Una de las cuestiones más preocupantes es que muchos pacientes, una vez dados de alta, “vuelven porque no se desarrollaron los dispositivos necesarios para la reinserción social o la derivación en tiempo y forma a fin de garantizar el curso del tratamiento”. En muchos casos “no hay una contención familiar adecuada y existe una precariedad económica”. Estos factores sumados a la falta de instituciones intermedias provocan un alto nivel de reincidencia.

Continuando en el plano atencional, la AGCBA señaló que “un paciente ambulatorio tiene que esperar 90 días para conseguir un turno en consultorios externos, periodo que puede extenderse a los 180 en vacaciones de invierno y de verano por las licencias médicas”.

En el área de ginecología, “los controles tienen una demora de dos años”, pero no pueden incluir ecografías ni mamografías “porque ambos equipos no andan”. Tampoco es posible realizarle a las pacientes ecografías transvaginales ni mamarias “por falta de equipamiento”. Es importante señalar en este punto que el hospital es un neuropsiquiatrico de mujeres con más de mil camas.

En el sector de diagnostico por imágenes se detectó que “falta una computadora con memoria y espacio suficiente para colocar una impresora”. A primera vista esta observación no parece tan grave, salvo que se considere que es la causa de que “todos los documentos se realicen manualmente, al igual que el registro de los trabajos realizados, los informes de las imágenes y las indicaciones para los estudios”.

Los problemas informáticos también afectan a la jefa deInfectología, ya que “como no hay una computadora con conexión a internet ella debe realizar desde su casa las tareas de comunicación con los Ministerios de Salud de la Nación y de la Ciudad”.

En la Farmacia, la AGCBA observó que “no hay controles formales para la guarda de los productos, por lo que hay un cúmulo innecesario de medicamentos en algunos sectores y stock insuficiente en otros”. De hecho, se detectaron “pedidos semanales de medicación repetidos sin verificar la pertinencia del contenido”. Ante ello no fue casual encontrar 481 pastillas vencidas.

Los auditores también encontraron en numerosas oportunidades diferencia entre los pedidos de medicación y los realmente necesarios. Una de las disparidades más llamativa está relacionada con el consumo de Clonazepam: “De las 130 fichas relevadas que habían solicitado esa droga 35 en realidad no la tenían prescripta”.

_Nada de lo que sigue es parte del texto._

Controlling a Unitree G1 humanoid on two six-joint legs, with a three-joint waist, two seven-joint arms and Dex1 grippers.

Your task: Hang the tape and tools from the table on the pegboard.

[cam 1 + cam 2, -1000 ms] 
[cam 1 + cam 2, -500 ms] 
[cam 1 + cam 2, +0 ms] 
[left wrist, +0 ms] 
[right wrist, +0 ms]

En el caso de incendio, “no solo hay instalaciones contra el fuego que no tienen agua” sino que la evacuación sería complicada “ya que no hay un plan ni se capacitó al personal en las practicas y roles que deberían cumplir en caso de emergencia”.

 

 

Encima…

Al déficit atencional se suma el edilicio. La AGCBA calificó de “obsoleta” la infraestructura y de “dispar” su mantención.

Entre los problemas observados “en todos los pabellones” se destacan los ventiladores que no funcionan, las filtraciones, la falta de limpieza en todo lo que supera el metro y medio, el deterioro del mobiliario de los pacientes, las baldosas del piso sueltas o despegadas y la falta de protección en las escaleras de emergencia.

Sobre el pabellón Riglos hay una observación que nos hace acordar a otro neuropsiquiátrico: “el servicio no cuenta con gas natural desde hace siete años”. Además, el lugar “está abandonado y semi destruido”.

El pabellón ex Charcot, que está ubicado en el primer piso, “tiene los baños en malas condiciones, las duchas no funcionaban hace ocho meses y generaban pérdidas en el sector de abajo”.

Llueve sobre mojado

Por un recorte en el personal, “los  agentes de seguridad son insuficientes”. Según la Auditoría, “la reducción dejó sin vigilancia los consultorios externos del primer piso, la guardia médica, la salida de emergencias, la farmacia, la morgue, el sector de odontología y el área de mantenimiento”. Pese a contar con 22 pabellones solo hay un agente para hacer la recorrida preventiva.